§ TASK INSTRUCTIONS:
Could you quote, exactly as they stand, the lines running from the one with "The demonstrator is" to the final line of the material?

§ THE DATA:
═══

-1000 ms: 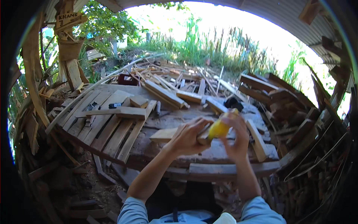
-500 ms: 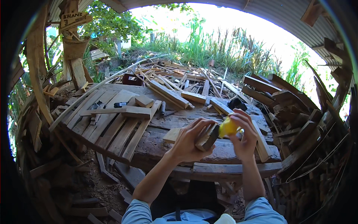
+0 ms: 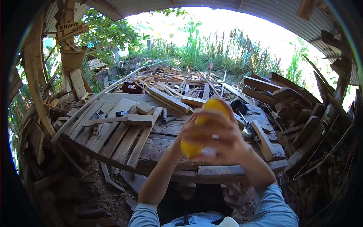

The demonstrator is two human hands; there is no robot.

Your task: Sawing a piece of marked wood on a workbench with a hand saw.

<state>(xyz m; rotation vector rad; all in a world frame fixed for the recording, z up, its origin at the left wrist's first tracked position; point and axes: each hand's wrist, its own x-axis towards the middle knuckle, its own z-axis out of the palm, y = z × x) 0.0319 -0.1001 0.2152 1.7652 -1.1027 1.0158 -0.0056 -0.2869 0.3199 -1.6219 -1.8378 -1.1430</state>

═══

§ ANSWER FOR THE TASK:
The demonstrator is two human hands; there is no robot.

Your task: Sawing a piece of marked wood on a workbench with a hand saw.

<state>(xyz m; rotation vector rad; all in a world frame fixed for the recording, z up, its origin at the left wrist's first tracked position; point and axes: each hand's wrist, its own x-axis towards the middle knuckle, its own z-axis out of the palm, y = z × x) 0.0319 -0.1001 0.2152 1.7652 -1.1027 1.0158 -0.0056 -0.2869 0.3199 -1.6219 -1.8378 -1.1430</state>

This response contains the complete answer.